L'expulsion est officiellement annoncée le 5 novembre, tandis que les troupes se déploient depuis deux jours sur la Montagnette. Ce 5, un commissaire embarrassé notifie, à travers une porte, au Père Hermann, qui représente le Père Abbé, l'arrêté d'expulsion dont il est porteur. Le Père refuse d'obtempérer. La Montagnette est alors investie par les escadrons de cavalerie et les bataillons d'infanterie, qui se déploient sur les collines en position d'attaque, sous les immenses éclats de rire de milliers de Provençaux qui chantent avec force leur fameux "Prouvençau e Catouli".

A six heures du soir, il est fait défense de traverser les lignes, d'apporter de la nourriture aux assiégés, de sortir de l'abbaye : le blocus est total.

Le 6 novembre, un capitaine du 141e régiment d'infanterie, accompagné d'un gendarme, monte demander à nouveau l'ouverture des portes de l'abbaye, on lui renouvelle le refus. La troupe cerne alors la boulangerie (aujourd'hui la Treille) et l'occupe aussitôt.

Dans l'après-midi du dimanche 7 novembre, un ballon vert est lancé par les assiégés et s'élève lentement dans le ciel, avant d'être abattu par les militaires. Mais chacun sur la Montagnette avait eu le temps de voir le signe de vie que leur adressaient les assiégés.

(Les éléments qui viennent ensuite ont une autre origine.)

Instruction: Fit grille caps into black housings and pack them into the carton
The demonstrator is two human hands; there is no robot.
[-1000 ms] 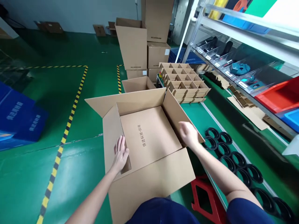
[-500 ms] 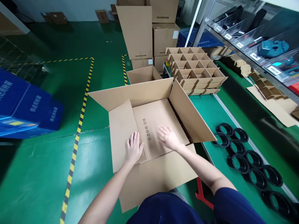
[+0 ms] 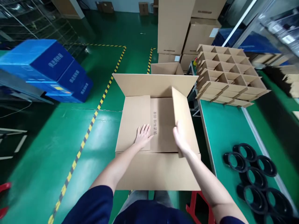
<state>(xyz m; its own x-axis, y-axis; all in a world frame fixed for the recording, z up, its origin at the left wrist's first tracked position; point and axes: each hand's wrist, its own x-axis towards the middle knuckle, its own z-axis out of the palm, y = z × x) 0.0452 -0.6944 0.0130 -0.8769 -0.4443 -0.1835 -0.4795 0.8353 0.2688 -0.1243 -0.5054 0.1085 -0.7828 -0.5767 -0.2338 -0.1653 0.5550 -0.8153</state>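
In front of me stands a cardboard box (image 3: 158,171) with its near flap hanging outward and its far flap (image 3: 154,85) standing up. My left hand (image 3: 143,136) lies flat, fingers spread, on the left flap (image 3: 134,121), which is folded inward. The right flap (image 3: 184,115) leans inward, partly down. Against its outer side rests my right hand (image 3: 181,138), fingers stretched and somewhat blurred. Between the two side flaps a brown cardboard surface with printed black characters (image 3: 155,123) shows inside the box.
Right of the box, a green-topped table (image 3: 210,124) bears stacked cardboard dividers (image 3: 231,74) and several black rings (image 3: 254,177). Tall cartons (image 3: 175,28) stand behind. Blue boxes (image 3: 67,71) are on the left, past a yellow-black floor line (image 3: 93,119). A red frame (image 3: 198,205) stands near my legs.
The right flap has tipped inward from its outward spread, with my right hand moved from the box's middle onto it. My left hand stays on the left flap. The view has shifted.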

Sur décision du préfet, des crocheteurs montent à Frigolet, à la naissance du jour du 8 novembre, accompagnés du commissaire de police et de douze gendarmes. Ils poussaient une charrette remplie d'instruments d'escalade, de cordages, de chaînes, de haches, de massues, de poutres et de poutrelles en forme de bélier, comme si on devait prendre d'assaut une véritable forteresse !

Le commissaire fait de nouvelles sommations devant la grille de fer pour y attirer les assiégés, tandis qu'il envoie ses crocheteurs forcer une porte opposée, celle dite du "cloître". Une véritable ruse de guerre...

Entendant les coups de hache défoncer les portes, les Prémontrés se réunissent alors dans la salle du Chapitre où, après avoir violé l'entrée de l'abbaye, se présente le commissaire de police, ceint de son écharpe, chapeau sur la tête, brandissant son décret d'expulsion.

Le Père Abbé, dans cet instant poignant, lit une protestation solennelle. Devant les forces de police, ébahies et décontenancées, les Pères chantent alors l'office que personne n'ose troubler, jusqu'à ce que le Père Abbé leur donne sa dernière bénédiction.

Les scellés sont apposés sur l'église, tandis qu'éclate un violent orage et que tombe une pluie torrentielle. Agents et gendarmes font évacuer l'abbaye de tous ceux qui s'y trouvaient depuis plusieurs jours pour soutenir les Pères dans ce moment difficile.

Et, à 8 h 30, toujours sous le déluge qui tombe du ciel, les Prémontrés sont poussés dans les voitures amenées spécialement par la préfecture, puis conduits vers Tarascon, escortés de onze brigades de gendarmerie et d'un escadron de dragons, mais surtout acclamés par les foules massées tout le long du parcours et jetant des fleurs.

Pendant de long mois, l'abbaye de Frigolet fut gardée militairement.

(Extraits de documents de l'époque).